Concentration, Size Distributions, and Transport of Agricultural Aerosols

Naruki Hiranuma
Texas A&M Univ.,
College Station, Texas

Agricultural fugitive dust is a significant source of localized air pollution in the semi-arid southern Great Plains. In the Texas Panhandle, daily episodes of ground-level fugitive dust emissions from the cattle feedlots associated with increased cattle activity in the early evenings are routinely observed. Here we present measurements of the concentrations and size distributions of agricultural aerosols measured at the nominal downwind edge of the open-air cattle feedlot during summers of 2006, 2007 and 2008. A GRIMM sequential mobility particle sizer and GRIMM 1.108 aerosol spectrometer were used to measure aerosol size distributions in the range of 10 nm to 10 Ám aerodynamic diameter. In addition to these continuous measurements at the downwind site, size distributions measurements collected further downwind (~5 km) will be used to observe and quantify aerosol dispersion and transport.
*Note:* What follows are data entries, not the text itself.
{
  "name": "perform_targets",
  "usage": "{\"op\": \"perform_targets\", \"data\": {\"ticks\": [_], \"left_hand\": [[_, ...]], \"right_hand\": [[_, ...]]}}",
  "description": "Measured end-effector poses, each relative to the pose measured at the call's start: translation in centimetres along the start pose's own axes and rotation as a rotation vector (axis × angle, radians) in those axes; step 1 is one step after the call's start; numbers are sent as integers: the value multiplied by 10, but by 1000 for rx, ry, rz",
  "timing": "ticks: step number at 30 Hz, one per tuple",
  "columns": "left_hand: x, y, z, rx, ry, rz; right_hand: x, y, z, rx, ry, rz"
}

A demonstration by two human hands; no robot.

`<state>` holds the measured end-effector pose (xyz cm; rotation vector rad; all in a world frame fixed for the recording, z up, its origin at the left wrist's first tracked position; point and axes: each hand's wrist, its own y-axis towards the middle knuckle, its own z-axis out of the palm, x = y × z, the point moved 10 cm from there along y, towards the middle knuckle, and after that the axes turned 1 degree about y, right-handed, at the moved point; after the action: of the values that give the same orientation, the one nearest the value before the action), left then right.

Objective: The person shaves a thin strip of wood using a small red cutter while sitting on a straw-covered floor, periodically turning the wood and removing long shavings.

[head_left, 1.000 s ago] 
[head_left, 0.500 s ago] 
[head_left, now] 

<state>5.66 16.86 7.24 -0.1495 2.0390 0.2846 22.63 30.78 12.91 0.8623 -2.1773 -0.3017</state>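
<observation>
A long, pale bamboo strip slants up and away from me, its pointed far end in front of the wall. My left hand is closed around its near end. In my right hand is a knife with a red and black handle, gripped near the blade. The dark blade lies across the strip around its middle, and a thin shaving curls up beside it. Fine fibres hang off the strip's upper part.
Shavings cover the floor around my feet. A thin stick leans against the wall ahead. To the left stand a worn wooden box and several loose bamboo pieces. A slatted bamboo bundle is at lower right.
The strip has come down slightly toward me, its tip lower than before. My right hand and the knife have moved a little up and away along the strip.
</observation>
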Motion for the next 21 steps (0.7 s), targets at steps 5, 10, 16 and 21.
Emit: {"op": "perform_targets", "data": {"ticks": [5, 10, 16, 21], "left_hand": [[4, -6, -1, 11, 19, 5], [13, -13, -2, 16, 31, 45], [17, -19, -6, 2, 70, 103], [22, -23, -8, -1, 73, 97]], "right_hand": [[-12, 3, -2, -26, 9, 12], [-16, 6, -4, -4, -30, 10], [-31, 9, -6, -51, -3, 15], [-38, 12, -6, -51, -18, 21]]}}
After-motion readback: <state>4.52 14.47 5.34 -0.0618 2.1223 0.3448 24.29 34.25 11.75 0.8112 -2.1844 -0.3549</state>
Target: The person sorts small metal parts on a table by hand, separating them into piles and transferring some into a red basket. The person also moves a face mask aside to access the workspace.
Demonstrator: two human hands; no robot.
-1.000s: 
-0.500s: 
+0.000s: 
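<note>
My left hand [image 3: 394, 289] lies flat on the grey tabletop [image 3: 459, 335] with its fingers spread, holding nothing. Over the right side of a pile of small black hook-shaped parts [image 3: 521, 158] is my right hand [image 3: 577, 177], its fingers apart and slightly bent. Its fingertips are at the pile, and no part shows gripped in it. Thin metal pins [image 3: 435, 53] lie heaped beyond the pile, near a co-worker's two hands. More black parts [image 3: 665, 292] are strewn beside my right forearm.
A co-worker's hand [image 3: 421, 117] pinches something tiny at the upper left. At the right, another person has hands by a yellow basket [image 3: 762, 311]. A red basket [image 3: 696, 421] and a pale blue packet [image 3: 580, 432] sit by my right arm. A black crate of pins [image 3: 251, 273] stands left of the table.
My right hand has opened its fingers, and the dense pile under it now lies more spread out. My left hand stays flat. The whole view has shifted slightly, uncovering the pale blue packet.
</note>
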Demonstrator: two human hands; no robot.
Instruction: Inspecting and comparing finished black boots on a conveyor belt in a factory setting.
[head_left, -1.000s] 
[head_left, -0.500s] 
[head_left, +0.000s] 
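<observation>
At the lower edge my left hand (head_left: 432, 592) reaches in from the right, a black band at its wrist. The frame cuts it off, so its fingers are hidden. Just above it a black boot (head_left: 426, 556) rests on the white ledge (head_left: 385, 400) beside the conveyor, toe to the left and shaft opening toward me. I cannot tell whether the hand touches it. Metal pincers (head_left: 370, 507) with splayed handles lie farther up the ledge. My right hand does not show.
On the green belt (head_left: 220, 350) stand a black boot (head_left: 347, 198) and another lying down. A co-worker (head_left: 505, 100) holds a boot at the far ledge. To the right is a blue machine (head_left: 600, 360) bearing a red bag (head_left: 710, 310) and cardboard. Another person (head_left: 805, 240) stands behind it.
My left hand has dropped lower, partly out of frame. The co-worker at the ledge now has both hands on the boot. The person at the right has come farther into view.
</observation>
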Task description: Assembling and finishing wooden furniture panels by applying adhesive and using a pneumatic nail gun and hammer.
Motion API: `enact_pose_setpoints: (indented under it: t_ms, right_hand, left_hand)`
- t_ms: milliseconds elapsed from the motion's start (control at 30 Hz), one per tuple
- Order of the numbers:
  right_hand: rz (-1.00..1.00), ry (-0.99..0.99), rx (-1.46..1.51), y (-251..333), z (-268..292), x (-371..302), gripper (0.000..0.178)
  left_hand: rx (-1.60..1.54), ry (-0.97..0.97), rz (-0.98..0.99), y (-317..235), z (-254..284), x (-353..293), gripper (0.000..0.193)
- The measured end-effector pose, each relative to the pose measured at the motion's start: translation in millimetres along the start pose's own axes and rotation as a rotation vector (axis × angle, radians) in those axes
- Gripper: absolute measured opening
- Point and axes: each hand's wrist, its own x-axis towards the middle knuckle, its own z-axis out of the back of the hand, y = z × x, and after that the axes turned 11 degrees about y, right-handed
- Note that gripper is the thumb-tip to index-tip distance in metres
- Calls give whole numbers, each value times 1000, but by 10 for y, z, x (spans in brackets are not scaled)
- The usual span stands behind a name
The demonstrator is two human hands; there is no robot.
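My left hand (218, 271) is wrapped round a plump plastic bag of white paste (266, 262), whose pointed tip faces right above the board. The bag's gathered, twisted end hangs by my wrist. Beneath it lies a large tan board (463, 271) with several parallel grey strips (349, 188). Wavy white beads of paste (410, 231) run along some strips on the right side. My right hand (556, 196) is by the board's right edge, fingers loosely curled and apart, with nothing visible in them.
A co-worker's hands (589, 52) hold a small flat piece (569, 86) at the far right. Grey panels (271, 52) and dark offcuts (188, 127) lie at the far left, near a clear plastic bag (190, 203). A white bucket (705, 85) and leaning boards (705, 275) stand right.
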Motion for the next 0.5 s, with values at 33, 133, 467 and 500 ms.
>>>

In additional, coincident measurements of the aerosol hygroscopicity, chemical composition, and gas and particulate ammonia concentrations were collected at the feedlot. Relationships between these fundamental properties and the fate and transport of the aerosols will be discussed. The results of this study will provide important particulate emission data from a feedyard which is needed to improve our understanding of the role of agricultural particulates in local and regional air quality.